Work task :: Of all the lines below, output only those starting at the one with "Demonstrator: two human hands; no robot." and ending at the one with "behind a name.", both ends included, exactly as written.

Extracted entries ::
————————
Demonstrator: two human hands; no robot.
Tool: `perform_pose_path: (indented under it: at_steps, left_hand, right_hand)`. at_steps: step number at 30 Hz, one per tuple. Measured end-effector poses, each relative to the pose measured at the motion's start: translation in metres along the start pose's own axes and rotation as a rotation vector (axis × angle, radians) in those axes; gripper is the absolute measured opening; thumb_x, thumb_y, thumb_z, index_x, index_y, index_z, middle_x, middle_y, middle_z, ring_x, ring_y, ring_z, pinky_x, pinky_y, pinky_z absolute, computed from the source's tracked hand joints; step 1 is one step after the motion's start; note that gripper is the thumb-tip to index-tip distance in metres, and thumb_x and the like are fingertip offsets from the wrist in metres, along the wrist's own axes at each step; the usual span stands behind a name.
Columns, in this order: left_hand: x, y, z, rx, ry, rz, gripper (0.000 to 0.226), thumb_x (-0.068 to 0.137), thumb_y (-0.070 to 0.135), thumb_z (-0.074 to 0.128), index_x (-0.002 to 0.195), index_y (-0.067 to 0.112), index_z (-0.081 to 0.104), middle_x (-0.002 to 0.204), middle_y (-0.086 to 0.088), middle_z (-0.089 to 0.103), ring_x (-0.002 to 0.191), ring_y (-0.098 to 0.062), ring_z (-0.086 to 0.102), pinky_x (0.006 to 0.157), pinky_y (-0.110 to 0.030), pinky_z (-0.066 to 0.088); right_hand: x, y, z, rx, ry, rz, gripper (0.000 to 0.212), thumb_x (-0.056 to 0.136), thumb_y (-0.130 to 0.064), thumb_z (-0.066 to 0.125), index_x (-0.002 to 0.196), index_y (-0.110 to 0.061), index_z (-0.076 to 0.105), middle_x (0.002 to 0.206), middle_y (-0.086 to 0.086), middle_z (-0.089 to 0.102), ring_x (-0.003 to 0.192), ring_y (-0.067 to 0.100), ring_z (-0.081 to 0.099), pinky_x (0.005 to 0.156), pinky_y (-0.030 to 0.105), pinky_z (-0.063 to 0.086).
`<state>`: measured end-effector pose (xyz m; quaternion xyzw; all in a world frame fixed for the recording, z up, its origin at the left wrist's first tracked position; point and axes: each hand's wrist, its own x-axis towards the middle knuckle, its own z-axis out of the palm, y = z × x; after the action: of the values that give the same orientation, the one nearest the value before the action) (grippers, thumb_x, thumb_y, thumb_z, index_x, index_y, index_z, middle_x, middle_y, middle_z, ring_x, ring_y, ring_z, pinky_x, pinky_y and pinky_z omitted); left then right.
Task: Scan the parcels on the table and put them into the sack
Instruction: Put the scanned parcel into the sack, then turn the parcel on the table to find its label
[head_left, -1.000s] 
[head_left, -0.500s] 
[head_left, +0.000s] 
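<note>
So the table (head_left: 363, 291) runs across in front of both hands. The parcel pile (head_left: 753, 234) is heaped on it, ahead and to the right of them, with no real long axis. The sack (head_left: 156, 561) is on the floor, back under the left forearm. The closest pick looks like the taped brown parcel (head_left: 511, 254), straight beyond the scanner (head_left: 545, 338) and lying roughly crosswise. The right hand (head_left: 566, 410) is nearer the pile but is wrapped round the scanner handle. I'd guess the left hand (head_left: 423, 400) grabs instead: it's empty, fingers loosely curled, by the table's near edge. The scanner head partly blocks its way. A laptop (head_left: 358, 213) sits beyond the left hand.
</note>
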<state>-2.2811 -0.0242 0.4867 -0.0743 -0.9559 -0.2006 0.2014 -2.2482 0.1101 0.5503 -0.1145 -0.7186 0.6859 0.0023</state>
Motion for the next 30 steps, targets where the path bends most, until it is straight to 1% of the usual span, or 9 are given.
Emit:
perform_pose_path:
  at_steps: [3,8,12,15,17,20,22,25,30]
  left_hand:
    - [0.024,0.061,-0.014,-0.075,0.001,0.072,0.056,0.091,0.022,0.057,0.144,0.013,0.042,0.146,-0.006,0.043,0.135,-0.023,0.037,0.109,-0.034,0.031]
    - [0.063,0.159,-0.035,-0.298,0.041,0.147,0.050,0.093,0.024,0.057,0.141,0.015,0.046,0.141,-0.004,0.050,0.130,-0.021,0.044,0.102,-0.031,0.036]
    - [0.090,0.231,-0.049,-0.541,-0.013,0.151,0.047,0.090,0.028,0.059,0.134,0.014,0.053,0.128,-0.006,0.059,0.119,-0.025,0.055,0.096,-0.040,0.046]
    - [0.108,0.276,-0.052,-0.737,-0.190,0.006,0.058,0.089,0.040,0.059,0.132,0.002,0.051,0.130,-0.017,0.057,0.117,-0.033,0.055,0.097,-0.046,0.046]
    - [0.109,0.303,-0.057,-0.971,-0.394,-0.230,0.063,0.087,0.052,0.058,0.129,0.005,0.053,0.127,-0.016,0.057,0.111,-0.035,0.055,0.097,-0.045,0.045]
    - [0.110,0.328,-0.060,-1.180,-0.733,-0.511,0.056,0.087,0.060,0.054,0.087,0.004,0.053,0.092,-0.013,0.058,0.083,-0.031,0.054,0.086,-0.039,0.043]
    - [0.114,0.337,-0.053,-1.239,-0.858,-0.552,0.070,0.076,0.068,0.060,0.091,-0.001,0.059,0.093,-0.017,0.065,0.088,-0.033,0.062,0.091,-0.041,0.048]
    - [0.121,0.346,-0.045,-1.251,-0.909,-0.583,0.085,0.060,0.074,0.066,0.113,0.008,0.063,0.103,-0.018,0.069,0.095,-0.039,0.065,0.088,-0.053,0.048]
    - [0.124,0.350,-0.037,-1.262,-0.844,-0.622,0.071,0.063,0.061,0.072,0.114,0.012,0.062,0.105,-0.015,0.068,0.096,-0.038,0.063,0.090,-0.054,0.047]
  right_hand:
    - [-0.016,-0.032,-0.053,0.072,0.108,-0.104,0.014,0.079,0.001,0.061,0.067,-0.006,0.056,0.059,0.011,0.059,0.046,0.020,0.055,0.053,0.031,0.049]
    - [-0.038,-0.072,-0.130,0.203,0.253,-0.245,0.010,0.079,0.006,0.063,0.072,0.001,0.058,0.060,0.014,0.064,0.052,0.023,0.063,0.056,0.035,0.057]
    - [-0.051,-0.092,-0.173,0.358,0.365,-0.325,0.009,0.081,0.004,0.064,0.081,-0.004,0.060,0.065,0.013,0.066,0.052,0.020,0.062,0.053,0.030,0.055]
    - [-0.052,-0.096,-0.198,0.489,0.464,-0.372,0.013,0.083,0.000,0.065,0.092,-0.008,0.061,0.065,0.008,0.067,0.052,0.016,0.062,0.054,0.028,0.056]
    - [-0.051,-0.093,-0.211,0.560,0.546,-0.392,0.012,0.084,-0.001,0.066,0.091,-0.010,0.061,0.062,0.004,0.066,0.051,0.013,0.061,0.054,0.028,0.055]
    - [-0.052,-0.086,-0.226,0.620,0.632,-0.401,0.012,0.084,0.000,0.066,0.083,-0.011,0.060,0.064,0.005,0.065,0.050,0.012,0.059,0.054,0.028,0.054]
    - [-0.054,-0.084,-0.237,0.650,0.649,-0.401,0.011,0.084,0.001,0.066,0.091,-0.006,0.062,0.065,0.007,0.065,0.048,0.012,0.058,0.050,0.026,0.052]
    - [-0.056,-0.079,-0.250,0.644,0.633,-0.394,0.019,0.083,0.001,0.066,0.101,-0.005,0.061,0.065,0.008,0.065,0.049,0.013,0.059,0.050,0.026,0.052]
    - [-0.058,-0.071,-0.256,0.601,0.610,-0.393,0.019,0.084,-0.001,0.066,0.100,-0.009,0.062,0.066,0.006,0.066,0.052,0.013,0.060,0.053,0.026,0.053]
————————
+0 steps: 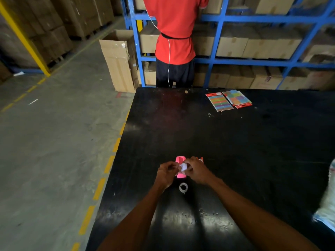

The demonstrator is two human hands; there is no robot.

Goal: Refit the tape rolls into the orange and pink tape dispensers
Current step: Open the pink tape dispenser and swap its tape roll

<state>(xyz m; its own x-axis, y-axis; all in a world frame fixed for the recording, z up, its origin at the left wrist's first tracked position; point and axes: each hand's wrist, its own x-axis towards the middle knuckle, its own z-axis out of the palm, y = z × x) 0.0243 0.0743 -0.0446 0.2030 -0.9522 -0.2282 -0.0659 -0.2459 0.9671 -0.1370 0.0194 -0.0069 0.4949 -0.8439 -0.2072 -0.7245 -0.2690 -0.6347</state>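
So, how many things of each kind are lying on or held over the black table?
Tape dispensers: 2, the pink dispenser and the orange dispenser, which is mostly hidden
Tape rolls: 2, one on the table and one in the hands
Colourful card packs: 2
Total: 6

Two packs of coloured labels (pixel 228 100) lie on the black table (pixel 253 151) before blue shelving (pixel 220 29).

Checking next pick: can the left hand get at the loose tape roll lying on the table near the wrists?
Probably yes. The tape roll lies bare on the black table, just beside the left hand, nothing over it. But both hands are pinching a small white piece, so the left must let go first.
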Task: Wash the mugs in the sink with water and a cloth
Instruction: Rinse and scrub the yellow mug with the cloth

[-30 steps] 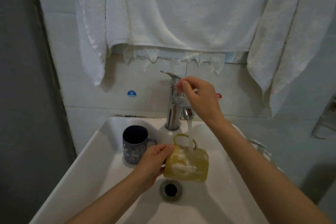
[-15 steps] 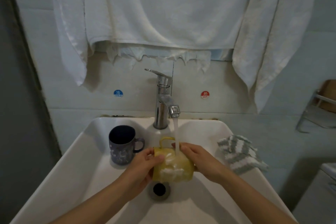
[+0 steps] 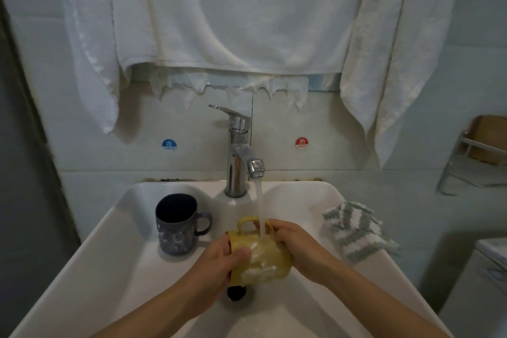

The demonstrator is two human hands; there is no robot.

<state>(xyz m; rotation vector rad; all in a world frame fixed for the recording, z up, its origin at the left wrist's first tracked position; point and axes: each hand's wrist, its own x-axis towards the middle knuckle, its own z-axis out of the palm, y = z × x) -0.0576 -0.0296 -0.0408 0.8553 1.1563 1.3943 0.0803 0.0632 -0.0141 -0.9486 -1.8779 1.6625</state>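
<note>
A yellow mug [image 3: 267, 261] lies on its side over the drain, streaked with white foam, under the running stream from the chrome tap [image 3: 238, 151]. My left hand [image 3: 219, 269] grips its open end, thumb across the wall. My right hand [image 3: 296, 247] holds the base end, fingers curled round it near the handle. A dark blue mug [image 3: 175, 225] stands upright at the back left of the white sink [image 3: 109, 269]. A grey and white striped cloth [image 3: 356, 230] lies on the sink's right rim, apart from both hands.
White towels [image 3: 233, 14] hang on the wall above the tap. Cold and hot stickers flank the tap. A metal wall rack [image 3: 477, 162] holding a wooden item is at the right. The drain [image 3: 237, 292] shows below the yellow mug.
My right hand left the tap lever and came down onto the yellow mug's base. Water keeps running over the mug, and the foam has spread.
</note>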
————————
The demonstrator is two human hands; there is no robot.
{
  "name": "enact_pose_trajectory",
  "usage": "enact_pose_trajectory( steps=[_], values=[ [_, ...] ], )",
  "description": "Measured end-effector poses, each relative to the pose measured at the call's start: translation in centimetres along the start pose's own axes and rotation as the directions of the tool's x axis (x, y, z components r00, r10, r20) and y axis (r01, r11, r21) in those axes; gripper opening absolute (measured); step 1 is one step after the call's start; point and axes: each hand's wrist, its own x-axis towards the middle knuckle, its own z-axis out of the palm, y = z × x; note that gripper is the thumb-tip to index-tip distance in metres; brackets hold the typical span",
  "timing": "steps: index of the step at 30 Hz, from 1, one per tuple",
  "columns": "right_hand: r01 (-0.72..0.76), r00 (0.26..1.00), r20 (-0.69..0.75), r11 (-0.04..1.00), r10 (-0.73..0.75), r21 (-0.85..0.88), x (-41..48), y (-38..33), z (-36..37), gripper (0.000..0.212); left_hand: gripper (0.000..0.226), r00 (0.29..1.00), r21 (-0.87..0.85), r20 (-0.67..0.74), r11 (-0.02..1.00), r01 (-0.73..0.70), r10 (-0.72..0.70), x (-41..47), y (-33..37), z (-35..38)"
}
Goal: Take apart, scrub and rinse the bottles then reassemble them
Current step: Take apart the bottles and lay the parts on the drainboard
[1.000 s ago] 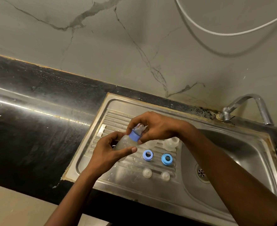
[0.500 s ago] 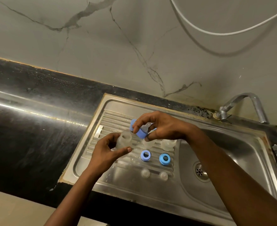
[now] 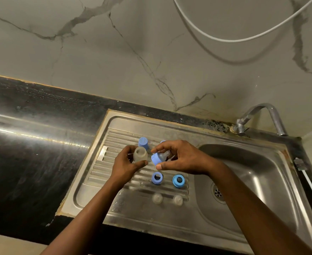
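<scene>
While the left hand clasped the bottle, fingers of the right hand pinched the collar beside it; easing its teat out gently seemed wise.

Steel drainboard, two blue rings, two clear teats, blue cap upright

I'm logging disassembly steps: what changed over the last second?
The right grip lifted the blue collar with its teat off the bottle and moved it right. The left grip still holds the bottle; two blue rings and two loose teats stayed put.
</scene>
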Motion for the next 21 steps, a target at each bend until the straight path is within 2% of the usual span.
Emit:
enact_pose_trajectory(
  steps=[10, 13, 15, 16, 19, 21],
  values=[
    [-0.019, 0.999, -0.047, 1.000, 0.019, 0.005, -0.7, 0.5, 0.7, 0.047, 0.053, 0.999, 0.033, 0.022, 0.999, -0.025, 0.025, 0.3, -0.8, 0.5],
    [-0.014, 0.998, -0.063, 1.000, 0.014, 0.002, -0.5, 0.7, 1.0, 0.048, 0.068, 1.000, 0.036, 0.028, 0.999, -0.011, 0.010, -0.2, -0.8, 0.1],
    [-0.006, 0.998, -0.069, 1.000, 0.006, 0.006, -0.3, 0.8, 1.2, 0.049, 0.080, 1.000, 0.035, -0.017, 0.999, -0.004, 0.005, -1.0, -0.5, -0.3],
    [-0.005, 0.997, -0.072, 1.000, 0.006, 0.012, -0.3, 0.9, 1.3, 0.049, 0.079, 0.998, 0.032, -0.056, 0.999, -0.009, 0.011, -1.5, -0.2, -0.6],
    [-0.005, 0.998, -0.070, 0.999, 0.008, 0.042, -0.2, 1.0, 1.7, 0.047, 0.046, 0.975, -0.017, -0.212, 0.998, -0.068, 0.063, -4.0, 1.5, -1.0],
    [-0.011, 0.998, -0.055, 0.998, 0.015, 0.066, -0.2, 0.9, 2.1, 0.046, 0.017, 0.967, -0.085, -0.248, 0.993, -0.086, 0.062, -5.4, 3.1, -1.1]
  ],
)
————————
Response to the exercise ::
Demonstrator: two human hands; no robot.
Tool: `perform_pose_path: (indented under it: at_steps, left_hand, right_hand)`. at_steps: step number at 30 Hz, one per tuple. Measured end-effector poses, each relative to the pose measured at the motion's start: translation in metres along the start pose's own axes and rotation as a rotation vector (axis × angle, radians) in those axes; gripper is the absolute measured opening; thumb_x, thumb_y, thumb_z, index_x, index_y, index_z, middle_x, middle_y, middle_z, ring_x, ring_y, ring_z, pinky_x, pinky_y, pinky_z absolute, computed from the source's tracked hand joints; step 1 is one step after the motion's start; note that gripper is the thumb-tip to index-tip distance in metres, and thumb_x and the like are fingertip offsets from the wrist in metres, along the wrist's own axes at each step; the usual span stands behind a name.

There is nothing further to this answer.